# YOUR OBJECTIVE
The line that contains "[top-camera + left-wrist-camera" marks the end: retype the data below exactly from its first line through that line.

# RECORDS PROVIDED
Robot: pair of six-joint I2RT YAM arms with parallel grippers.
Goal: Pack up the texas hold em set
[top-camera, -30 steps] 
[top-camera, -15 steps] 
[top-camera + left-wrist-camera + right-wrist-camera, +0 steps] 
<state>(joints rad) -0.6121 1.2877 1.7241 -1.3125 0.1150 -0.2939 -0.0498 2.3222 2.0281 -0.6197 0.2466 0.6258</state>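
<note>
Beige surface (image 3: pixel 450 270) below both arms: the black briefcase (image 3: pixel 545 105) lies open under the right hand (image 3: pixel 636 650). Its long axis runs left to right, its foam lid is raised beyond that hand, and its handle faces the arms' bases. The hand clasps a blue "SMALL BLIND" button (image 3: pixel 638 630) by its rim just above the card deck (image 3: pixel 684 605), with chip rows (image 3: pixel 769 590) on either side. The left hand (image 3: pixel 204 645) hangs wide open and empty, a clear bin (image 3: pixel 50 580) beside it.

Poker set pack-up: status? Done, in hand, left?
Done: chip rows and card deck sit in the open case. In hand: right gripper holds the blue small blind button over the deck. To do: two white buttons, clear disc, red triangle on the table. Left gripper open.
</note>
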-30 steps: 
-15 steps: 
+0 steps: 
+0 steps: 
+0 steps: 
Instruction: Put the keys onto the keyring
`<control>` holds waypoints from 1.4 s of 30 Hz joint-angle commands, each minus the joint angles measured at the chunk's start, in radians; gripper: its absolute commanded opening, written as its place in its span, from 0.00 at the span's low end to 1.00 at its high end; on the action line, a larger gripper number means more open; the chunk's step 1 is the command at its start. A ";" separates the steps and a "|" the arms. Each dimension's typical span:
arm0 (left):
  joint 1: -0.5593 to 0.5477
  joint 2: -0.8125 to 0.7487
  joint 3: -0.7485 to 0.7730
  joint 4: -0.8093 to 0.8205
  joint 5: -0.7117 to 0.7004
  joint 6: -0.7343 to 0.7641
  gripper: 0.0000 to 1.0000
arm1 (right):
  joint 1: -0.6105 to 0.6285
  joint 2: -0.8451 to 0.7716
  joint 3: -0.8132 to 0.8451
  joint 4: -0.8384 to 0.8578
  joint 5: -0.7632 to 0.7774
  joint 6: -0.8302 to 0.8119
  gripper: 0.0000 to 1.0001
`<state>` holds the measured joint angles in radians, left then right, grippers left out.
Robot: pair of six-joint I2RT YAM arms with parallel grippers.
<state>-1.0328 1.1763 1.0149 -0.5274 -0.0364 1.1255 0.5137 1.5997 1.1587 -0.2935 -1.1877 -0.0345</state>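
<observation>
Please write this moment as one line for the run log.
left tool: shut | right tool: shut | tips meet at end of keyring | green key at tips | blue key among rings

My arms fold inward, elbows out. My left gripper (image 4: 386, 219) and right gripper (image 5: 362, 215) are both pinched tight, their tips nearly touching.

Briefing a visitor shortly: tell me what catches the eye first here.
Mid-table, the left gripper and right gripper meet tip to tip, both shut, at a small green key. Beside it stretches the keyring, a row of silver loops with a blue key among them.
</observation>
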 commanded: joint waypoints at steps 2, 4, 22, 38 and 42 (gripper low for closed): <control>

# EXERCISE ANSWER
Robot: pair of six-joint I2RT YAM arms with parallel grippers.
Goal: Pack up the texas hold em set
[top-camera, -30 steps] 
[top-camera, -15 steps] 
[top-camera + left-wrist-camera + right-wrist-camera, +0 steps] 

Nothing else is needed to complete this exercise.